While the rumors of US special operations forces in Jordan have been around since the summer of 2002, the presence of Israelis is a new and interesting twist. The Sayeret Matkal (Israels commando force) are also allegedly executing covert reconnaissance operations inside the Western Iraqi desert, looking for Saddam's Scuds. 

Meanwhile, Jordan urged neighboring Arab states to overcome their political differences and establish a joint rapid deployment force (consisting mainly of special forces) in the Gulf, as part of a collective security step to reduce the number of foreign forces in the region. While the chance of his idea being accepted is pretty slim, Crown Prince Faisal outlined how collective security would entail establishing a coalition command center that shares critical intelligence, along with conventional air, land and sea forces able to deploy to predetermined staging areas. The Gulf Cooperation Council (Bahrain, Kuwait, Oman, Qatar, Saudi Arabia and the United Arab Emirates) already has a 5,000-strong "Peninsula Shield" joint force, with plans to expand it to 22,000. - Adam Geibel

Sayeret MATKAL Training Photo Gallery online: 
http://www.isayeret.com/units/land/intel/767/gallery2.htm 


One major target for coalition commandos will be Iraqi dams. The commandos will be there to make sure Saddam's henchmen do not destroy the dams. While it would seem foolish for Saddam to destroy dams, and kill thousands of Iraqis downstream, he knows he could do it and get away with blame it on American bombers. After all, many in the Moslem world still believe that the September 11, 2001 attacks were all an Israeli plot, and a Frenchman wrote a book claiming that the attacks were staged by the CIA, and this became a best seller in France. The most important dams, from a military point of view, are two north of Baghdad. If these are blown, large parts of the city would be flooded, along with vast amounts of farmland around the city. In the south, there are several dams, some built recently to drain swamps hiding anti-Saddam guerillas, that could be opened or destroyed to turn much of the terrain south of Basra back into swamp. And there is a huge dam up north by Mosul. Since the U.S. is no longer planning to advance from the north, blowing this dam would be done just to stick it the Kurds. This dam holds back over nine billion gallons of water, and releasing all this would drown a lot of people downstream.

The US has advised the UN that it would be a good idea to get it's 202 arms inspection personnel out of Iraq. For the past week, most embassies have been sending all, or most, of their staff out of Iraq. 

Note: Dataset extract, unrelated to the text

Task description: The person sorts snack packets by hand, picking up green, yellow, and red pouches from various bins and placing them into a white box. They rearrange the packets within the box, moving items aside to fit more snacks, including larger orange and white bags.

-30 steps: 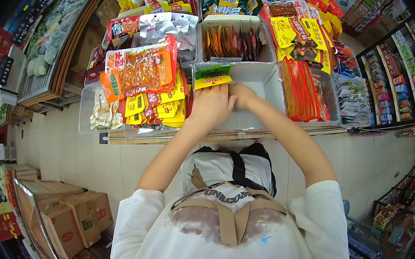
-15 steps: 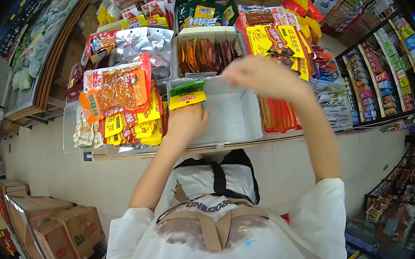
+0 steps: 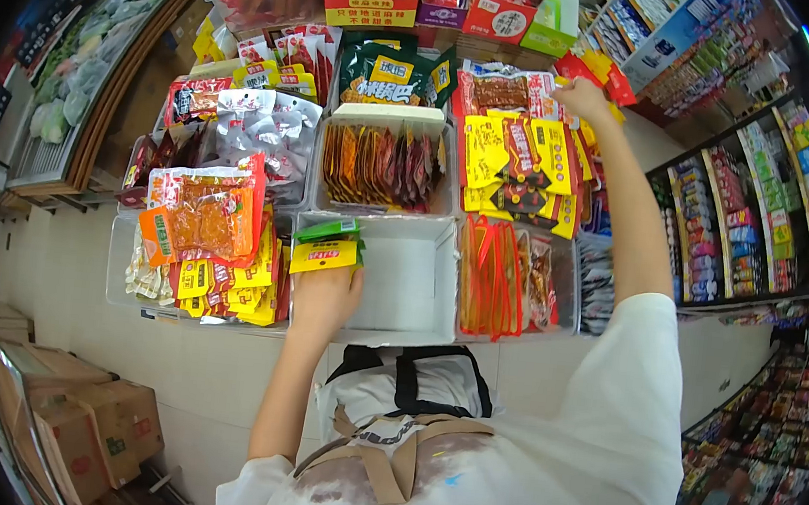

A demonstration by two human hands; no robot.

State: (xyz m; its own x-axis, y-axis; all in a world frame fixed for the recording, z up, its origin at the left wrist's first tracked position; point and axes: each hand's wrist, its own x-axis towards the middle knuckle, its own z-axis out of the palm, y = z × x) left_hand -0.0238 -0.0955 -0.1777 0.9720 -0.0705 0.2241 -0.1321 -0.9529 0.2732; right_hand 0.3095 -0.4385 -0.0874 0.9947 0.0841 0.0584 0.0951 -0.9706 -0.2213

US military planners are confident that they have a good idea of who they are facing and how likely it will be for each Iraqi general to fight, surrender or just stay out of the battle until the dust clears. The CIA has shared enormous quantities of intelligence data on Iraqi commanders. This, combined with what Department of Defense intelligence had, has given American unit commanders an unprecedented view of who they are up against. Moreover, American negotiators have been in touch with many of the Iraqi commanders, to arrange surrender. Most Iraqis are fed up with Saddam and his crowd, and dozens of Iraqi generals and colonels have defected in the last year. Many more have been executed by Saddam on suspicion of plotting against him.